Sunday, February 24, 2013

From Knowledgable to Knowledge-able: Learning in New media Environments



Quotes
From Knowledgable to Knowledge-able: Learning in New media Environments
By Michael Wesch
            This is a very good article on a timely issue. I like to cite some quotations from the article which underlie the arguments of the author.
            “This new media environment can be enormously disruptive to our current teaching methods and philosophies. As we increasingly move toward an environment of instant and infinite information, it becomes less important for students to know, memorize, or recall information, and more important for them to be able to find, sort, analyze, share, discuss, critique, and crate information.”
            As a college student I can easily relate these statements to my experiences.

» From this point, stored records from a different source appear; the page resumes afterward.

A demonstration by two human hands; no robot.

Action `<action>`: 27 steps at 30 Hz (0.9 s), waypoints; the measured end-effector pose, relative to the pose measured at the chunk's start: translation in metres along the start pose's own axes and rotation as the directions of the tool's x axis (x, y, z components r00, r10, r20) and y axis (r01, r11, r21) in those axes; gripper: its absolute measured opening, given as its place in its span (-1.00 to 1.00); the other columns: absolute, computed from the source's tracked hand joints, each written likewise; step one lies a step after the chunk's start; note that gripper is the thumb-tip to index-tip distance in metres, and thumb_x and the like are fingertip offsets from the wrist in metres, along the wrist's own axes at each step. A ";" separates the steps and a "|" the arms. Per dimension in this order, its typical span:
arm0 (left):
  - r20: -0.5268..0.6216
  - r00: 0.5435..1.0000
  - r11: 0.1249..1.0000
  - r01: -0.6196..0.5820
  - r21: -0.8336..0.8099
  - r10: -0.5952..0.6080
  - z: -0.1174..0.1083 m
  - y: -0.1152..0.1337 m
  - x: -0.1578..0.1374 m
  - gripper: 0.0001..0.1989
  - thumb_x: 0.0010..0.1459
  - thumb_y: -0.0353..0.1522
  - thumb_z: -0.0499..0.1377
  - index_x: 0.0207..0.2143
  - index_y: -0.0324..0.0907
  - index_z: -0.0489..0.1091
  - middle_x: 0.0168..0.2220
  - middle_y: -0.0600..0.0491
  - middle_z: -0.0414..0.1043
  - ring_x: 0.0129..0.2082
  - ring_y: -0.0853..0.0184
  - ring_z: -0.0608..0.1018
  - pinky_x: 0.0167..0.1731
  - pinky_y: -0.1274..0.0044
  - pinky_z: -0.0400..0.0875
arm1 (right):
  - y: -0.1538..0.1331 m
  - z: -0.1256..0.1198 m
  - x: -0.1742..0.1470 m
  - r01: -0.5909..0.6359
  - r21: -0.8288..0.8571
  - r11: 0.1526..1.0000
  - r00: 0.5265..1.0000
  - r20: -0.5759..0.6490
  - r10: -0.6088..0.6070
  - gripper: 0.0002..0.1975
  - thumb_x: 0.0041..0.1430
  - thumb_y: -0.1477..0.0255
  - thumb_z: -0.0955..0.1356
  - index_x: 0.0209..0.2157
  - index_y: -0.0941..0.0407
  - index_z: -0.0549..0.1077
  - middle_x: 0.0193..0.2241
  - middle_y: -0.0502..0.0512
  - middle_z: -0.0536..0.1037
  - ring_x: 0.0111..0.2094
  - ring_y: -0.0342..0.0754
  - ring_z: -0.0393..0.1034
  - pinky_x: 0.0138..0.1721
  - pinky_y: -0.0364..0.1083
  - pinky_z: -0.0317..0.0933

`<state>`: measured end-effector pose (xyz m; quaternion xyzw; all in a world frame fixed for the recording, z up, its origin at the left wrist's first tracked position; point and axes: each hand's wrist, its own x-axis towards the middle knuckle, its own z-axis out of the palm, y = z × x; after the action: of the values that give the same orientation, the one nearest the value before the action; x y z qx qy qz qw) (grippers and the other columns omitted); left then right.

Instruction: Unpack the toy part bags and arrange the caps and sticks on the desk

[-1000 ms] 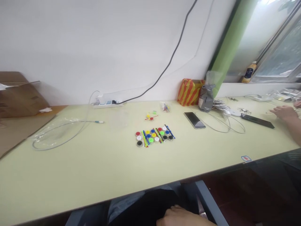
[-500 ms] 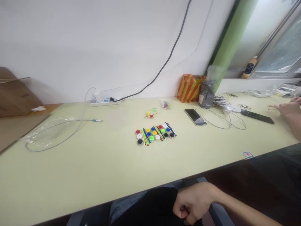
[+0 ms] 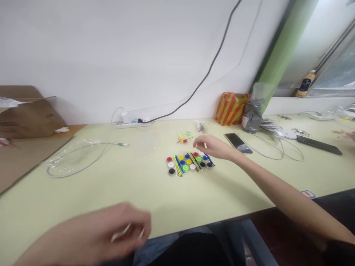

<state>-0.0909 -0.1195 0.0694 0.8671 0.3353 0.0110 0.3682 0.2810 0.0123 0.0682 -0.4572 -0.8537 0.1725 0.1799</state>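
Observation:
My right hand (image 3: 209,146) reaches over the table with its fingers loosely bent downward, apart from one another and with nothing visible in them. Just left of its fingertips lie a yellow piece (image 3: 181,139) and a thin red stick with a red disc (image 3: 185,141). Below that hand sits a block of small round discs in red, white, black, yellow, blue and green (image 3: 189,162), with bundles of thin coloured plastic sticks (image 3: 178,165) between them. My left hand (image 3: 111,229), blurred, hovers at the table's near edge, fingers loosely curved with gaps showing, no object visible in it.
A small clear bag of coloured pieces (image 3: 202,127) lies behind. To the right are a phone (image 3: 238,143), cables, a striped bag (image 3: 230,109) and a dark tablet-like slab (image 3: 318,145). Leftward are a white cable (image 3: 80,147) and a cardboard box (image 3: 30,118). Another person's hand shows far right.
My right hand has risen from my lap and stretched forward over the discs, its closed fingers loosening. My left hand has entered at lower left. The view has shifted slightly left.

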 end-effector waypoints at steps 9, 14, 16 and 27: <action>-0.638 0.770 0.956 -0.177 -0.234 -0.014 -0.073 -0.038 0.161 -0.75 0.24 -0.17 0.17 -0.32 -0.19 0.39 -0.58 0.17 0.21 -0.57 0.45 0.23 -0.55 0.59 0.11 | 0.048 0.056 0.105 -0.040 -0.321 0.946 0.996 -0.092 0.011 -0.81 0.29 0.57 0.36 -0.21 0.24 0.66 -0.17 0.33 0.57 0.01 0.13 0.33 -0.01 -0.01 0.10; -0.838 0.545 0.981 -0.151 -0.120 -0.019 -0.064 -0.072 0.186 -0.79 0.21 -0.25 0.15 -0.39 -0.20 0.37 -0.57 0.17 0.25 -0.55 0.45 0.25 -0.51 0.57 0.14 | 0.040 0.046 0.098 -0.036 -0.266 0.963 0.987 -0.158 -0.007 -0.83 0.30 0.52 0.37 -0.23 0.20 0.65 -0.19 0.27 0.61 -0.04 0.10 0.36 -0.02 -0.01 0.13; -0.872 0.488 0.987 -0.128 -0.101 -0.026 -0.057 -0.076 0.191 -0.77 0.23 -0.26 0.14 -0.43 -0.21 0.36 -0.52 0.13 0.30 -0.49 0.42 0.32 -0.44 0.56 0.21 | 0.033 0.046 0.090 -0.024 -0.091 0.996 0.960 -0.280 -0.003 -0.82 0.33 0.46 0.35 -0.20 0.19 0.62 -0.20 0.23 0.63 -0.09 0.05 0.41 -0.02 -0.02 0.17; -0.701 0.693 0.974 -0.225 0.017 0.172 -0.020 -0.044 0.181 -0.77 0.36 -0.23 0.12 -0.06 -0.16 0.43 -0.12 0.00 0.50 -0.14 0.29 0.51 -0.16 0.47 0.39 | -0.015 0.073 0.030 0.213 0.658 0.722 0.949 -0.316 0.009 -0.68 0.22 0.14 0.43 -0.26 0.12 0.40 -0.33 0.06 0.58 -0.28 -0.06 0.48 -0.27 -0.11 0.20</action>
<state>0.0187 0.0221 0.0142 0.8162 0.3530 0.3884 0.2414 0.2210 0.0198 0.0160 -0.3309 -0.7166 0.3938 0.4710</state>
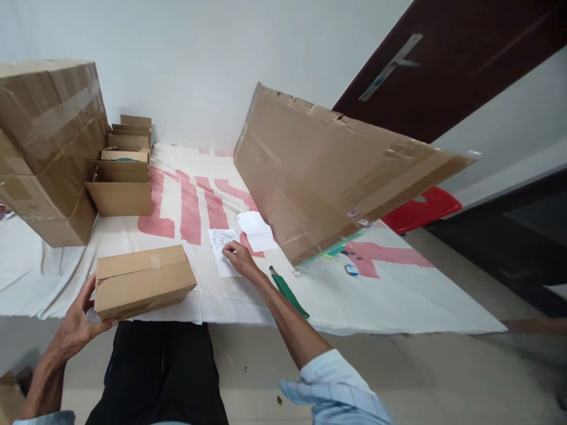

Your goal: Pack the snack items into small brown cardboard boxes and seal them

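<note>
A closed cardboard box (144,283) lies at the table's front edge on the left, with a small strip of clear tape on its top. My left hand (82,321) is closed around the box's left end, thumb low on the near side. To the right of the box, my right hand (239,258) pinches with bent fingers at a white sheet of printed labels (225,268). Small dark squares are printed on its upper half. A folded blank white paper (257,231) lies just beyond. Beside my right forearm rests a green-handled cutter (289,292).
Several open cardboard boxes (119,198) stand in a row at the back left, beside stacked large taped cartons (53,141). A big cardboard panel (336,171) leans across the right side. A small tape roll (351,270) lies on the white cloth (398,301). Behind is a red stool (423,209).
</note>
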Motion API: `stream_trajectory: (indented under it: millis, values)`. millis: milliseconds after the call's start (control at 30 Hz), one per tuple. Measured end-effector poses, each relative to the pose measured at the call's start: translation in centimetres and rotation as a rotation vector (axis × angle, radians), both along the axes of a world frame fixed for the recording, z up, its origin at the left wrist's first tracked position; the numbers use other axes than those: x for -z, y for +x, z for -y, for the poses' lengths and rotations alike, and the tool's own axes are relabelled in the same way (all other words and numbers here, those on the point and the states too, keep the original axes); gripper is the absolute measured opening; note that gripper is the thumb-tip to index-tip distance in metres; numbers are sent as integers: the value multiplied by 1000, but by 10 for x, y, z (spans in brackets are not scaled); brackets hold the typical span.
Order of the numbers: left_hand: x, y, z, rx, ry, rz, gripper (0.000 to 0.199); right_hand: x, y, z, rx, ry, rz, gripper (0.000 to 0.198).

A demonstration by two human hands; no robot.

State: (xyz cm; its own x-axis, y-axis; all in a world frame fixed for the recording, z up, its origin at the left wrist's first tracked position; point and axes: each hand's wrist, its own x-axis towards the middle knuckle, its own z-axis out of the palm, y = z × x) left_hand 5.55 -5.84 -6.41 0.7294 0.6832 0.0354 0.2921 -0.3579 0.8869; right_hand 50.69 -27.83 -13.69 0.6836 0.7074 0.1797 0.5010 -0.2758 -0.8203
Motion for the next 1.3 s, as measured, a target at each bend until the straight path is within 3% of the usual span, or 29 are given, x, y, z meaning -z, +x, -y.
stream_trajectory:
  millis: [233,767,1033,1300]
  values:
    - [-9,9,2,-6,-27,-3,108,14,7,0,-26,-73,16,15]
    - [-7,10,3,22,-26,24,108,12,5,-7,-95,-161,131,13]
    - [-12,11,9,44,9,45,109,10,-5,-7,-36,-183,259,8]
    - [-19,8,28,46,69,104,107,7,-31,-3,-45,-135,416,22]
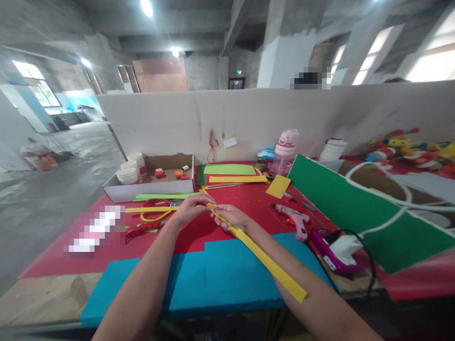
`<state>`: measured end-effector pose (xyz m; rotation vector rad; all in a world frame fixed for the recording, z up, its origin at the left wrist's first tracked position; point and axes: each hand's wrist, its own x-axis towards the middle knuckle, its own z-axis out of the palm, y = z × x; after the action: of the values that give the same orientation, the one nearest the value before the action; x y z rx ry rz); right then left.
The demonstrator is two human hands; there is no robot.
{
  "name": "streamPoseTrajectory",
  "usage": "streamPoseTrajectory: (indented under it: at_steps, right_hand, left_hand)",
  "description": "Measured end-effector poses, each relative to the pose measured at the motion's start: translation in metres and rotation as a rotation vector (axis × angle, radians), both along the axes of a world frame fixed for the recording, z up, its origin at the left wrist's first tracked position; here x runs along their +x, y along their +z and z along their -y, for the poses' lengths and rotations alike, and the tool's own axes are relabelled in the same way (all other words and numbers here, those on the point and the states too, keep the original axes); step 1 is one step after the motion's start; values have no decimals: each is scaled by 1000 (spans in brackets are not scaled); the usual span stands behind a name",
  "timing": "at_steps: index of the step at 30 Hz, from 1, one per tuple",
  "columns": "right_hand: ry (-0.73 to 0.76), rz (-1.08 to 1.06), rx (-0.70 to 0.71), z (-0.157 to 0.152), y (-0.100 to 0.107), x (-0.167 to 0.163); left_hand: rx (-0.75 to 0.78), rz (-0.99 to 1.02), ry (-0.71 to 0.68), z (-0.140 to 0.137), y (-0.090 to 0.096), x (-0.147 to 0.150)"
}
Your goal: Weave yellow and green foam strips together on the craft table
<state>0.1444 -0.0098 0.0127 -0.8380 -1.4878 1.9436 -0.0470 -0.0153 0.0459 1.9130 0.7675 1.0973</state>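
A long yellow paper strip (pixel 268 260) runs from between my fingers down over my right forearm. My left hand (pixel 192 207) pinches its far end, thumb and fingertips pressed together. Close beside it, my right hand (pixel 230 217) has its fingers curled round the strip, palm partly turned up. The end between the fingertips looks folded or rolled, but it is too small to make out. Another yellow strip (pixel 151 209) lies to the left of my left hand. Near it are red-handled scissors (pixel 142 229) and a yellow looped handle (pixel 151 218).
A pink glue gun (pixel 293 218) and a purple power strip (pixel 337 255) with cables lie at right, before a green board (pixel 355 208). A white box (pixel 149 189) holds paper cups and small rolls. Blue sheets (pixel 227 279) cover the front edge; a pink bottle (pixel 284 151) stands behind.
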Motion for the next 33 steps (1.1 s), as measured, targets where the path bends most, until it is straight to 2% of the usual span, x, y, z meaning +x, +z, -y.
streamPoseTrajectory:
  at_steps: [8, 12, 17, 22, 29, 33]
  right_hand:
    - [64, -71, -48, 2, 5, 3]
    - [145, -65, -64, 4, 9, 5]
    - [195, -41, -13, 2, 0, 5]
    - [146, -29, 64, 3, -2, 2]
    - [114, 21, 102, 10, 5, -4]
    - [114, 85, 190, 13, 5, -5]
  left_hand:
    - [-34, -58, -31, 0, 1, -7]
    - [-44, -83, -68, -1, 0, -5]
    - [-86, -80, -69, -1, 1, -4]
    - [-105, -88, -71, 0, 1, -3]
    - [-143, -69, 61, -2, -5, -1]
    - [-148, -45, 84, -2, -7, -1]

Almost everything is stored and available in the media, so that, there is no need to memorize anything. However, I am sometimes challenged to sort and analyze the information that is readily available in the media.
            “To understand the true potentials of this ‘information revolution’ on higher education, we need to look at beyond the framework of information. For at the base of this ‘information revolution’ are new ways of relating to one another, new forms of discourse, new ways of interacting, new kinds of groups, and new ways of sharing, trading, and collaborating.”
            It seems to me that the statement of “information revolution” is rightly used what is going on in the digital media today. It is a revolution changing almost everything in our life.
“This is a social revolution, not a technological one, and its most revolutionary aspect may be the ways in which it empowers us to rethink education and the teacher-student relationship in an almost limitless variety of ways.”
As Michael Wesch states, in the changes coming by the new media environment the most important thing is not its technological dimension, but its social impact. The new information technology is re-shaping out social relations including the teacher-student relations.
 
 

1 comment:

  1. I agree with you that finding ways to sort out all the information we get is hard. When i write papers it is often hard to obtain correct and insightful information.